In the latest round of false criticism against the moral virtue of forgiveness, we find this: Forgiveness places an extra burden on victims because they already are burdened by injustice.  Now asking them to forgive or even assisting them in forgiveness adds a new challenge, a new burden and this is unfair.  Leave the victim alone, is the advice.

Let us examine this claim of a new unfair burden in forgiving.  Suppose that Person A deliberately hits Person B’s knee with a baseball bat, breaking the knee.  Person B has a burden: the broken knee and the resentment toward Person A.

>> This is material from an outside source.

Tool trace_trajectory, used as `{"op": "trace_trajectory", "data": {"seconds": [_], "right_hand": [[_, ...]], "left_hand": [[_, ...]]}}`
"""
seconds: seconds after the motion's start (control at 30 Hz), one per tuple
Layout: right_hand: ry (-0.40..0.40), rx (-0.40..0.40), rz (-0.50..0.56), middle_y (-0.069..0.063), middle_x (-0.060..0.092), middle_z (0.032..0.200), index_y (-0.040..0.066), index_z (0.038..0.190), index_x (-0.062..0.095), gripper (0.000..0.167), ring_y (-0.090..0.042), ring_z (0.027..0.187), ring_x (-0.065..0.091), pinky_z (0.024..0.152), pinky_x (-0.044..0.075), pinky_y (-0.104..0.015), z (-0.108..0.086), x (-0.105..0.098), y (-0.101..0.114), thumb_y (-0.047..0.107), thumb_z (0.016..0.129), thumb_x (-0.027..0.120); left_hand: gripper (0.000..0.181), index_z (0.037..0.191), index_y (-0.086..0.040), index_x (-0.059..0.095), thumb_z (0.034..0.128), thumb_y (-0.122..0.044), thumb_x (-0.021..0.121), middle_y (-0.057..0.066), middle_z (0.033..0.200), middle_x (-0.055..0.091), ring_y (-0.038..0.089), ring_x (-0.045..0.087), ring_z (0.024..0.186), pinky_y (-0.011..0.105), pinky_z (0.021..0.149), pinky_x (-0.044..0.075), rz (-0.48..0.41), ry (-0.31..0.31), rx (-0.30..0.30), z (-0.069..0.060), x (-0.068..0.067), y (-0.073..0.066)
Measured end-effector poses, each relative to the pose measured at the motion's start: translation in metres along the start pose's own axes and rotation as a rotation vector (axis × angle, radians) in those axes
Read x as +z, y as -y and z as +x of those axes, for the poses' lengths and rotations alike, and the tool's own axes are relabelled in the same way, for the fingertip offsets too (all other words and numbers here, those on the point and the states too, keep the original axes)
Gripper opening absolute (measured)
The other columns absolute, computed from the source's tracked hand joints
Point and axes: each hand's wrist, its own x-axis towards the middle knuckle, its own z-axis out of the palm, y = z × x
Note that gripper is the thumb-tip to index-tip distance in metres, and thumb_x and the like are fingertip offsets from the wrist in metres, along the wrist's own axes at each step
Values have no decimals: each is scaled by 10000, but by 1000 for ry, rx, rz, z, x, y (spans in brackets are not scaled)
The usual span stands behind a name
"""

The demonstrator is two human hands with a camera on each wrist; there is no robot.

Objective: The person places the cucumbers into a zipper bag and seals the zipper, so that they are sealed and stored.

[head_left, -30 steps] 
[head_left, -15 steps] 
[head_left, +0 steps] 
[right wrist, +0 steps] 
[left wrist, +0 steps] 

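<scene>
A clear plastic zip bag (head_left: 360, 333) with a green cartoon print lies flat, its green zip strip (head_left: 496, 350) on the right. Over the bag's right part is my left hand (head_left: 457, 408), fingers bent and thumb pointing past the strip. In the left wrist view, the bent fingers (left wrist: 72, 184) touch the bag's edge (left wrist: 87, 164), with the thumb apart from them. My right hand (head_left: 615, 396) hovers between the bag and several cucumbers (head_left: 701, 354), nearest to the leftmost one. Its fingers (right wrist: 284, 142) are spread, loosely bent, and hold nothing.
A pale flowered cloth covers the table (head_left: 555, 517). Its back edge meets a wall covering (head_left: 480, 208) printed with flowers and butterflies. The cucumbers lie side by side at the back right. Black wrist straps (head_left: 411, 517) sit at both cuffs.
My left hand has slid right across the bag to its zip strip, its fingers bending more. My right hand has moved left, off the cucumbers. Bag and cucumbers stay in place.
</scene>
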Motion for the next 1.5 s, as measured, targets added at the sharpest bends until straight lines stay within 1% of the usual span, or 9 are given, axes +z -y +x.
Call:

If Person B now wishes to take seriously the responsibility for physical healing, should this person now go to the emergency room and endure the bright lights and the MRI and the surgery and the physical rehab?  Or, would this be too much of an added burden for Person B.  Perhaps it is unfair to encourage Person B to seek medical help……if we follow the logic of the forgiveness criticism.

Yet, this added burden of medical care, which can be a challenge, is hardly a burden relative to living with a broken knee that may not heal well with the resultant pain and limp that may last indefinitely.  The “burden” of healing is not nearly as troublesome as the burden of neglect of the injury.

Now let us turn back to the argument against forgiveness.  Let us even stay with the baseball bat incident.  Person B not only has a broken knee, but now also a broken heart from the shocking and unexpected incident.

 

Is it a burden to assist this person in healing the broken heart?  Should we just let the victim be?  Should we just let the victim live with the broken heart…..perhaps for the rest of the person’s life?

Do you see how this latest criticism against forgiveness is false?  Do you see how the major problem is the error in thinking by the critics and not in forgiveness itself?

When a person is morally injured, it seems to be charitable to offer healing.  Yes, healing can be challenging, but ignoring healing can be much worse.